» TASK STATEMENT
In which lines of the data does the string "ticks" appear? Copy every one.

» SUPPLIED INFORMATION
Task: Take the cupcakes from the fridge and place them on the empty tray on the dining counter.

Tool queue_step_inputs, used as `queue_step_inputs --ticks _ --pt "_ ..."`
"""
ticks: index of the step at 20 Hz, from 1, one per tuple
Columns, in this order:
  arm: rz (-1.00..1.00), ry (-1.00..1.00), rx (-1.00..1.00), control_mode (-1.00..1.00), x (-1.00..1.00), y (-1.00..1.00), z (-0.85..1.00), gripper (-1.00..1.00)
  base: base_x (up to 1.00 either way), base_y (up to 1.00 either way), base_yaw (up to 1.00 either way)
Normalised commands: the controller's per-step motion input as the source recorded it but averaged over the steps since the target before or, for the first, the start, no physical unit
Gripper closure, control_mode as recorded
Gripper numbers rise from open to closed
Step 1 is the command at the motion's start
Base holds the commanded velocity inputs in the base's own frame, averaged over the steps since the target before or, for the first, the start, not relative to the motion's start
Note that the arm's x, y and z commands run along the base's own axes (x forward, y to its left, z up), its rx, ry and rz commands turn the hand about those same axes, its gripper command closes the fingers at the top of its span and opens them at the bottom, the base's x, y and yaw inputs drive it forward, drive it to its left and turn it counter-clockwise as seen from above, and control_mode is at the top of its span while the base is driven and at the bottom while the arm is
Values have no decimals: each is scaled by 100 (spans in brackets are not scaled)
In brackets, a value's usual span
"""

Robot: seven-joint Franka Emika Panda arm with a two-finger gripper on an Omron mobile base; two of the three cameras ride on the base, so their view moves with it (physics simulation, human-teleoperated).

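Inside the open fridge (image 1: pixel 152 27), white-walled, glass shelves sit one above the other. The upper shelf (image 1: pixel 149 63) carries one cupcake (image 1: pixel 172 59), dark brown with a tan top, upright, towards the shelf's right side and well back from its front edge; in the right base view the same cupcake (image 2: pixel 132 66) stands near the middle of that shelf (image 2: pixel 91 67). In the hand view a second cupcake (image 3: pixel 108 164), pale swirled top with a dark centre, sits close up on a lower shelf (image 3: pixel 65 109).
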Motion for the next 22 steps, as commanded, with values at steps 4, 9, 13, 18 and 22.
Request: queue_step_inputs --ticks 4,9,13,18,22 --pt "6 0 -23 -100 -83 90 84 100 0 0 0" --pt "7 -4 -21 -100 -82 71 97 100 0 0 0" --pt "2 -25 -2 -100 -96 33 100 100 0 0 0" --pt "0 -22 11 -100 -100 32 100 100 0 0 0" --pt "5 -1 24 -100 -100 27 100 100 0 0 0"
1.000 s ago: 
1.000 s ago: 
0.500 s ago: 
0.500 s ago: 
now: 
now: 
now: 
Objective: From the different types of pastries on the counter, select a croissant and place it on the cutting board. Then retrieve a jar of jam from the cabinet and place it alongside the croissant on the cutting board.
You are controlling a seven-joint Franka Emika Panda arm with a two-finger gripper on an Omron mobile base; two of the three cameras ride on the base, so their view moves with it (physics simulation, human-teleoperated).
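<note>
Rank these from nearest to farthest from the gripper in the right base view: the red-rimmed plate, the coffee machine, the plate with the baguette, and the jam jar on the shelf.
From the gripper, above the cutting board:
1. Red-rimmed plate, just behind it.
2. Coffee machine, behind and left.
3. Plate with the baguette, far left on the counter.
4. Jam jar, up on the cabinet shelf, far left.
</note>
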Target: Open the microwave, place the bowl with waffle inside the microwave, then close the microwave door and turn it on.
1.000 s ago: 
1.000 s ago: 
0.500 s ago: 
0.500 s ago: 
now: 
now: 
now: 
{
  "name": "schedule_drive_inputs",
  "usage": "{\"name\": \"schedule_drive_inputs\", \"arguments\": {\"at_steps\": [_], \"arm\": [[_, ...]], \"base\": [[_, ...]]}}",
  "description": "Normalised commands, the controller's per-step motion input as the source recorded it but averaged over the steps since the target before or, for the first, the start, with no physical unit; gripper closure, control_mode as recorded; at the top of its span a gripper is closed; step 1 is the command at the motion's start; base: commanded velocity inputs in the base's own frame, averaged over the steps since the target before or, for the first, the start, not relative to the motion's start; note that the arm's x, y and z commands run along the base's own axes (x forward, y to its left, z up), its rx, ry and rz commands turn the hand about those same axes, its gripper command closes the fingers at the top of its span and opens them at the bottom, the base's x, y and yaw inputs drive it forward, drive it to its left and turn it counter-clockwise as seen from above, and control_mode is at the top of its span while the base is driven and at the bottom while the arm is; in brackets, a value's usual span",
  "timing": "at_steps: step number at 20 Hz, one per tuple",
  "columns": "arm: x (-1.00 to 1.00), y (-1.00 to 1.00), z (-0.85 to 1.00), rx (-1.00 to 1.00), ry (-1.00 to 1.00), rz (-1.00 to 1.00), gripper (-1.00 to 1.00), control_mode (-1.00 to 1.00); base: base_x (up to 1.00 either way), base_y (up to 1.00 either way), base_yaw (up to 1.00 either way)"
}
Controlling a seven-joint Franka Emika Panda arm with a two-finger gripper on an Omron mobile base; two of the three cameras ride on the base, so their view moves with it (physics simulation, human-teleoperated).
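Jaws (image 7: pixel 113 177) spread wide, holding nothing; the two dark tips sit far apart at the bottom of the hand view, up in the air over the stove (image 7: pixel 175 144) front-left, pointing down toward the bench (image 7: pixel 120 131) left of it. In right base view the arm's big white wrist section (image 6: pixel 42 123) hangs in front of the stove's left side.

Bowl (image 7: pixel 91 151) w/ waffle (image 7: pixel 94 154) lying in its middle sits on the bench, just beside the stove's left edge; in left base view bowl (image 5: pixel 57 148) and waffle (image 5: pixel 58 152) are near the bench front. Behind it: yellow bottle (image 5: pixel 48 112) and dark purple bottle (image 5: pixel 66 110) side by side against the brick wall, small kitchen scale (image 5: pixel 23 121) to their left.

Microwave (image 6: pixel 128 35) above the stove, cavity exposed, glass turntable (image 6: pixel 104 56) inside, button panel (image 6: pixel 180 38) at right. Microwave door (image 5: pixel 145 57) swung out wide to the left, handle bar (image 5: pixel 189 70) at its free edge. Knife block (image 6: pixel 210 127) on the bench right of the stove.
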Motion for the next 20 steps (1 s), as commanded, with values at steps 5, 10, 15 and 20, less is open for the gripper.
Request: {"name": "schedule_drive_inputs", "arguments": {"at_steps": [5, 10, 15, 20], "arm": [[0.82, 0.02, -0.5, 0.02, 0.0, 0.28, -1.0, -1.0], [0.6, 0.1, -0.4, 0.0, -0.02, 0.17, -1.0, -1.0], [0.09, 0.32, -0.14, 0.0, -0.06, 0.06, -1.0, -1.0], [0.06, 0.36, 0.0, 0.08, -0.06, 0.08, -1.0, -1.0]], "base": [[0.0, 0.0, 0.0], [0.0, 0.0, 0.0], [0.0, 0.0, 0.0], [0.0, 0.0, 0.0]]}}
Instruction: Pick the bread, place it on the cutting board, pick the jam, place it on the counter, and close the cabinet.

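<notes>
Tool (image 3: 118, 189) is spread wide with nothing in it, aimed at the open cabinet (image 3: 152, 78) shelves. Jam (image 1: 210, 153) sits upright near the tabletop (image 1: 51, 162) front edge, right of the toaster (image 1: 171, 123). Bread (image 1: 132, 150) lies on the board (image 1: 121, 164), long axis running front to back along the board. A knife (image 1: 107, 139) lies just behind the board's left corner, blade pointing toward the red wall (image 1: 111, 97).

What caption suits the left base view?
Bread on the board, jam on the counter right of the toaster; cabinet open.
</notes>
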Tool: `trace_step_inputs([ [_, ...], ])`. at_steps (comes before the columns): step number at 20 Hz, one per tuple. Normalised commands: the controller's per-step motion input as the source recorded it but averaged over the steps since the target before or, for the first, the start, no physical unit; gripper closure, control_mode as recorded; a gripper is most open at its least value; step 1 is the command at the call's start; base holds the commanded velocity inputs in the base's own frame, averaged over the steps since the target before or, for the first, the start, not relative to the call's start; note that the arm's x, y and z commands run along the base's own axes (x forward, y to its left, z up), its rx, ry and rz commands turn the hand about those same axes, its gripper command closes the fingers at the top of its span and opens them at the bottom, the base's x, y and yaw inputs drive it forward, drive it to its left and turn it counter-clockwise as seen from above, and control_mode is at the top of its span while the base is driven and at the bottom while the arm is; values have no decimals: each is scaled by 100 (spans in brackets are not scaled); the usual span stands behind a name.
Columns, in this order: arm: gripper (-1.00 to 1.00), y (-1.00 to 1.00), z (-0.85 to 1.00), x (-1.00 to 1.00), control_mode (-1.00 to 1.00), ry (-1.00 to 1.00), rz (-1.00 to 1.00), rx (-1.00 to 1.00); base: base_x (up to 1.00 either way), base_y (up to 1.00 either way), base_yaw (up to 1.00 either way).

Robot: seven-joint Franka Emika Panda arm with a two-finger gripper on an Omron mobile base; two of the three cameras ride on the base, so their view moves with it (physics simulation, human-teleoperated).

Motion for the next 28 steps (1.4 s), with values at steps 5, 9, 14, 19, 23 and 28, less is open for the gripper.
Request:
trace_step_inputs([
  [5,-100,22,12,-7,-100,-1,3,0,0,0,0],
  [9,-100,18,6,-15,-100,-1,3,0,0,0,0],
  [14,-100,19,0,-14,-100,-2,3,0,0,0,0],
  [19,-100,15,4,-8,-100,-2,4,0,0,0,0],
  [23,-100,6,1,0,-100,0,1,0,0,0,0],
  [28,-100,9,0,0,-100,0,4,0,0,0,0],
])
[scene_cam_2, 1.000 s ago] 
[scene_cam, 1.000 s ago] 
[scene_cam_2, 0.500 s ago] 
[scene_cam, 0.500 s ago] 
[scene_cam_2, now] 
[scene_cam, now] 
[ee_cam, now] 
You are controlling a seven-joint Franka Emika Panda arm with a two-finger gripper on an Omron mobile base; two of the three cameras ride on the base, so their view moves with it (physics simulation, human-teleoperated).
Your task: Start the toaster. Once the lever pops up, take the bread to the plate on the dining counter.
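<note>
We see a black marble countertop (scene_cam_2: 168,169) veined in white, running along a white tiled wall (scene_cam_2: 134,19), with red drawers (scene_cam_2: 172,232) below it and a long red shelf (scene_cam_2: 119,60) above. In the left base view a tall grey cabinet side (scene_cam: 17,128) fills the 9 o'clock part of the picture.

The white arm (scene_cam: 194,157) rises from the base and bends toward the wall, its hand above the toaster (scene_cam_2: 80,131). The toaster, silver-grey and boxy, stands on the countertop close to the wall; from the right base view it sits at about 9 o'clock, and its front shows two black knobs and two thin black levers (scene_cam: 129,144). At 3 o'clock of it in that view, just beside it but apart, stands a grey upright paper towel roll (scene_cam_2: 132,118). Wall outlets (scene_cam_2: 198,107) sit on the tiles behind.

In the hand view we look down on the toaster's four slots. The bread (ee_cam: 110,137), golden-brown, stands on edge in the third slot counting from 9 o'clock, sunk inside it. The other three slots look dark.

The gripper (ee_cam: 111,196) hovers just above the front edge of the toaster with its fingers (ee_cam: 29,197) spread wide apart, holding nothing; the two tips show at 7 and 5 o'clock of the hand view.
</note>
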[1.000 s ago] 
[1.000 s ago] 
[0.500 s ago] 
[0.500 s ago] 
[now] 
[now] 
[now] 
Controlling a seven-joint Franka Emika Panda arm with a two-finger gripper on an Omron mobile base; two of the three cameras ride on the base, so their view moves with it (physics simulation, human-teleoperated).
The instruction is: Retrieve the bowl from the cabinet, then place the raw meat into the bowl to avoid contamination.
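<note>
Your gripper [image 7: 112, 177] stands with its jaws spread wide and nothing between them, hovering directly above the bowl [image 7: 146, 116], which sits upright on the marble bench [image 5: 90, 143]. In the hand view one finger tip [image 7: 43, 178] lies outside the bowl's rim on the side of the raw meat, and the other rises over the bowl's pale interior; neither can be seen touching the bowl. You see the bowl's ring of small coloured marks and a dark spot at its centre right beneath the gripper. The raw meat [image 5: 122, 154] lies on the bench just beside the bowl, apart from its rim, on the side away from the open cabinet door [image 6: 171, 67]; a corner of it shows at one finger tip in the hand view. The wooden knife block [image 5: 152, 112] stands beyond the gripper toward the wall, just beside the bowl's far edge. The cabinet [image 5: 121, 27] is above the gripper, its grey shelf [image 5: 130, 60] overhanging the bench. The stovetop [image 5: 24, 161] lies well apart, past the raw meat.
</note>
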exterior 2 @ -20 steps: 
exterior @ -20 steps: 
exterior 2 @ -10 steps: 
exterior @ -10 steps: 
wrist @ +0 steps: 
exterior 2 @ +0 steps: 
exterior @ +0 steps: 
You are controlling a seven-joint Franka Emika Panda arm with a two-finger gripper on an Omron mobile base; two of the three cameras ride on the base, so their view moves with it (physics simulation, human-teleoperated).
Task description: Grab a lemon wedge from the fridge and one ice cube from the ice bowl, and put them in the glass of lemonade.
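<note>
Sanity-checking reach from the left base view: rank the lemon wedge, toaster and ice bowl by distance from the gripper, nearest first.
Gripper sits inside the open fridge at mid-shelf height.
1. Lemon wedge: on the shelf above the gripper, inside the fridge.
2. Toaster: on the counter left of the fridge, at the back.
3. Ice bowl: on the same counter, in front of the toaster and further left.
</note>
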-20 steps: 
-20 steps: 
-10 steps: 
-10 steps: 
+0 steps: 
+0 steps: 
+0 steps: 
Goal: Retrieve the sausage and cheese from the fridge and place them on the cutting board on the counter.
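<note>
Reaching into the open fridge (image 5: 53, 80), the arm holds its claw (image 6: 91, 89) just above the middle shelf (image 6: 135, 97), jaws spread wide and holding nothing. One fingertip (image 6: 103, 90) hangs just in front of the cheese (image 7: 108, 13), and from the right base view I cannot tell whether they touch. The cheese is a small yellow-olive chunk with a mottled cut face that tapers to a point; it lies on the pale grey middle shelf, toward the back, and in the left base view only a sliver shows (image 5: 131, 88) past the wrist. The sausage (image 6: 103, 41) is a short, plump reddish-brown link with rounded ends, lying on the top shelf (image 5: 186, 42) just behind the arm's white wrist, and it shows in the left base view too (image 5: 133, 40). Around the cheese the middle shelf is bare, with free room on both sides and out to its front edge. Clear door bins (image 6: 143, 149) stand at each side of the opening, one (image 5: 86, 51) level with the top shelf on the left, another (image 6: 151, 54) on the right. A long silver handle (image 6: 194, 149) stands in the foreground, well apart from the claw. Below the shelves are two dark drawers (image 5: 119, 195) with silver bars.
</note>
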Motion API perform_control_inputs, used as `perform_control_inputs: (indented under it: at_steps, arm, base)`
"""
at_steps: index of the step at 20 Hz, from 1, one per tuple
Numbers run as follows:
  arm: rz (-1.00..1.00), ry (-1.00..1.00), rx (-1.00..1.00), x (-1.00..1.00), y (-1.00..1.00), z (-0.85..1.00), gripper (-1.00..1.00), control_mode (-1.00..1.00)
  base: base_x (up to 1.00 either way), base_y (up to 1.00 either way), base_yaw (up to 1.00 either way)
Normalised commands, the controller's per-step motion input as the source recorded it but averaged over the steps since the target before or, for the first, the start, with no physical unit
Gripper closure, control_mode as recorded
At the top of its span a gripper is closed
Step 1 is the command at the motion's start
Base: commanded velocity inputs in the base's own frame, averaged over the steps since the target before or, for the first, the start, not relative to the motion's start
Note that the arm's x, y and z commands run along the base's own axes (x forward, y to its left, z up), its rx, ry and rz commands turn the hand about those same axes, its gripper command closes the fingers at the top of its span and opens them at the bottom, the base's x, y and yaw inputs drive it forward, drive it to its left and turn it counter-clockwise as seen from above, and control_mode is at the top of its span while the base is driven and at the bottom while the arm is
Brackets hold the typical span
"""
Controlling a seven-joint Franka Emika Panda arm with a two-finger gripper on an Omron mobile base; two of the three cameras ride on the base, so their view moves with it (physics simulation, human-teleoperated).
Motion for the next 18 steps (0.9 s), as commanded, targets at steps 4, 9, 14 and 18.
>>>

» ANSWER BOX
Tool queue_step_inputs, used as `queue_step_inputs --ticks _ --pt "_ ..."`
ticks: index of the step at 20 Hz, from 1, one per tuple
Request: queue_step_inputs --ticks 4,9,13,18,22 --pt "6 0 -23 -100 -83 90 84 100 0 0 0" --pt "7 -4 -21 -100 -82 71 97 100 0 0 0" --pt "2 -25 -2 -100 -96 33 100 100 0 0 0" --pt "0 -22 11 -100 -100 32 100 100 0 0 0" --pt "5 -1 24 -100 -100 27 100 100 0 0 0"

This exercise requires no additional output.